Pull every line containing "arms" from the data.

● Supplied material:

>>>>>

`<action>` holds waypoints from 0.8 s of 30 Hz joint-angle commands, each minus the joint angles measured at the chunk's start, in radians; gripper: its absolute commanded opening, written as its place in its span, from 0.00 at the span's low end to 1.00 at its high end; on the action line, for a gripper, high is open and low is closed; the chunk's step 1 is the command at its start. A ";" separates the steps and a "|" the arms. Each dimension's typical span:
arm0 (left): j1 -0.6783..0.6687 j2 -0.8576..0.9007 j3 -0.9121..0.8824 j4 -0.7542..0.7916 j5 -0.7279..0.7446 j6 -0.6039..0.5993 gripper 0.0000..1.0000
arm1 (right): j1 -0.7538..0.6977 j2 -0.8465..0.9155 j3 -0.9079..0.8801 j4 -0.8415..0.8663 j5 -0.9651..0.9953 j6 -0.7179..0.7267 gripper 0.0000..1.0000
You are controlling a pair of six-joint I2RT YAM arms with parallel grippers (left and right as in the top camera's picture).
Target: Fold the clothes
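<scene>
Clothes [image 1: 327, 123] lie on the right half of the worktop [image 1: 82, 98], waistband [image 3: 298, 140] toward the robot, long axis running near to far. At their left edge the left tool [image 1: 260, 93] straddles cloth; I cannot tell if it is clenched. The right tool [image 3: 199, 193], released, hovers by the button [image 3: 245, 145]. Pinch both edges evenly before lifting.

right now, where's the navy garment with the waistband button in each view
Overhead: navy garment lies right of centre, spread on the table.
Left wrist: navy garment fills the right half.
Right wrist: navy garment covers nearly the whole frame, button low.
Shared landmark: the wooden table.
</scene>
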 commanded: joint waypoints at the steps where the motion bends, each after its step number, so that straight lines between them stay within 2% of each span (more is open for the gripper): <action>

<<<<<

● Answer for the task:
`<action>` holds waypoints from 0.8 s of 30 Hz joint-angle commands, each minus the joint angles measured at the chunk's start, in radians; gripper: its absolute commanded opening, written as its place in its span, from 0.00 at the span's low end to 1.00 at its high end; on the action line, for a gripper, high is open and low is closed; the chunk's step 1 is the command at its start. A ";" separates the steps and a "|" the arms. Each dimension's typical span:
You are controlling a pair of six-joint I2RT YAM arms with parallel grippers (left and right as in the top camera's picture).

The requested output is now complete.